O Coletivo Lélia Gonzalez, formado por alunas e alunos negros do curso de Relações Internacionais foi responsável por apresentar formalmente a denúncia à diretoria do IRI. “Assim que ele entrou, muitos alunos da turma se sentiram incomodados por saber que ele estava lá graças às cotas PPI e sociais, já que a situação dele não parecia ser aquela declarada”, explica Matheus Gregório, aluno e integrante do Coletivo. “Essas pessoas trouxeram as reclamações para a gente e também trouxeram alguns indícios de que a declaração social dele talvez não estivesse certa”, ele conta. O próximo passo foi juntar  as provas de fraude na questão social e escrever um documento falando sobre a fraude na questão racial.

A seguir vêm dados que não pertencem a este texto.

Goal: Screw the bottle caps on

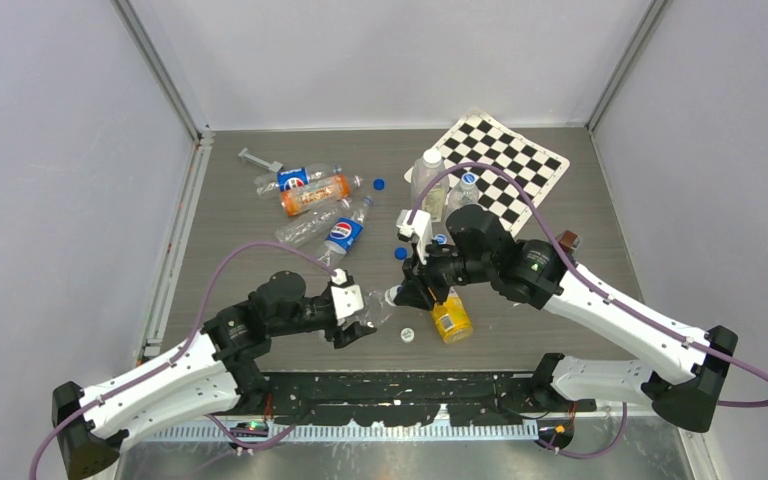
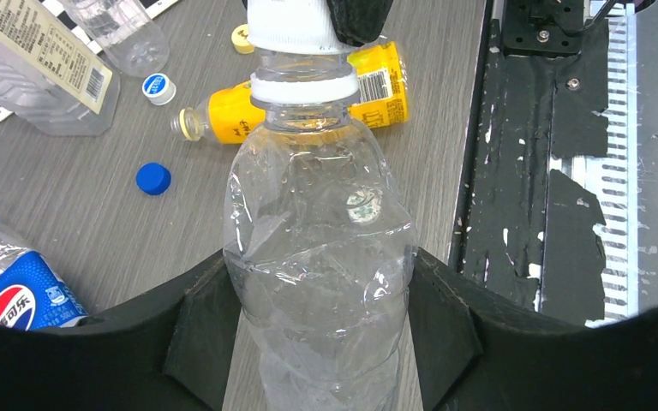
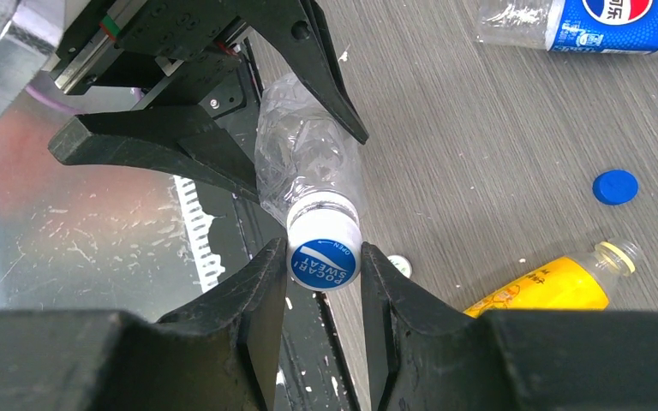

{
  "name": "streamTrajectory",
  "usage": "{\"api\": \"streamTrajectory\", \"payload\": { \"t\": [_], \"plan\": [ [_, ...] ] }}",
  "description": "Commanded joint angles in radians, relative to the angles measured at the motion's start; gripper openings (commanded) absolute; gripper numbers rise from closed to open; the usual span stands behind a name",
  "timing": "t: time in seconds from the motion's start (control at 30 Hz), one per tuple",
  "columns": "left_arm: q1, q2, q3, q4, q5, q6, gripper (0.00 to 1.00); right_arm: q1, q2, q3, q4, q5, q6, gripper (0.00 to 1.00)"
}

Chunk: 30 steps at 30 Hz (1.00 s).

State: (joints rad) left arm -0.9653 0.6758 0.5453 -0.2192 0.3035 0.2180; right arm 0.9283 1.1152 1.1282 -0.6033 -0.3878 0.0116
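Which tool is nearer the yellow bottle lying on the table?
Right. The right tool, shut on the cap of the clear bottle, is just beside the yellow bottle; the left tool grips the clear bottle's body farther off, beyond the cap.

"POCARI SWEAT" (and "OPEN") on blue-topped cap; Pepsi logo on bottle label

Clear slim bottle, crumpled, droplets inside, held roughly level, body clamped in left gripper. Blue-and-white Pocari Sweat cap sits on its mouth, pinched in right gripper. Second slim bottle and squarish pale-label bottle stand upright, far side. Loose blue caps lie flat; white cap lies near front.
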Motion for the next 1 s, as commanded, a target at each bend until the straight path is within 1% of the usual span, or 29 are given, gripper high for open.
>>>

Para Matheus “o debate da heteroidentificação na USP tem avançado de forma muito tímida”. Ele considera que este primeiro desligamento por fraude funciona mais como um alerta de que precisamos averiguar as autodeclarações do que como a sinalização de um avanço na forma que a Universidade lida com o problema. “Por mais triste que seja um processo administrativo custoso, que acaba por retirar a vaga de um aluno da graduação, avançamos no debate, mesmo que não tenhamos avançado na heteroidentificação”, completa.

O estudante também destaca a importância de debater alternativas para que essas vagas possam ser reocupadas por quem de fato atende aos critérios do uso de ações afirmativas. “Trouxemos à tona um debate superpropositivo”, comenta. O vestibulando que seria o próximo na lista de aprovação pela qual Braz entrou tem inclusive o direito de abrir uma ação para poder ocupar esta vaga. 

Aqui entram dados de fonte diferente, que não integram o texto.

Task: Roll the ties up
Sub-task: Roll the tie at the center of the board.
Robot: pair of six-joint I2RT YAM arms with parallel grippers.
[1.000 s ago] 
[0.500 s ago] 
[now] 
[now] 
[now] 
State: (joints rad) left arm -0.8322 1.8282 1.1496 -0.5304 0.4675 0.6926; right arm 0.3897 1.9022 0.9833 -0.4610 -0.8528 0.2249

No início de 2018, como uma resposta organizada às constatações de fraudes em diversos cursos da USP, surgiu o Comitê Antifraude às Cotas Raciais, explicam Lucas Módolo e Igor Leonardo — ambos estudantes da Faculdade de Direito do Largo São Francisco, local onde a iniciativa nasceu. “A nossa atuação acontece no sentido de dialogar com instituições, com o corpo discente da USP e principalmente com a própria administração da Universidade, mas também nos empenhamos em propor formulações pelo Direito ao problema verificado”, eles completam.

Os dois estudantes e membros deixam muito claro que a intenção do Comitê nunca foi questionar as autodeclarações ou avaliar qualquer estudante preto, pardo ou indígena que tenha ingressado pelo sistema de reserva de vagas. “Nós optamos por criar um canal de recebimento de denúncias anônimas de possíveis casos de fraudes”, ressaltando que esse método permite o envolvimento de toda a comunidade acadêmica na defesa da política de cotas.

Desde que o canal de denúncias do Comitê foi inaugurado, no final de 2018, já foram recebidas mais de  mil denúncias de diversos cursos  de todos os campi da USP. Segundo os dois, o principal resultado desta atuação “é a ampliação do debate das fraudes em toda a Universidade”. Várias unidades de ensino e pesquisa passaram a se mobilizar no sentido de formalizar denúncias graças a essa iniciativa.

Para Igor e Lucas, o desligamento do estudante de Relações Internacionais representa um avanço significativo no combate às fraudes. “Este caso abre um importante espaço para novos posicionamentos institucionais, tanto pelas diretorias e congregações das unidades quanto pela Administração Central da USP”. Os dois consideram que a decisão representa um precedente administrativo de alta qualidade. Eles também esperam que a Universidade compreenda a necessidade de instituir uma comissão permanente de heteroidentificação para atuar antes que seja realizada a matrícula dos candidatos, de preferência já para o próximo vestibular de 2021.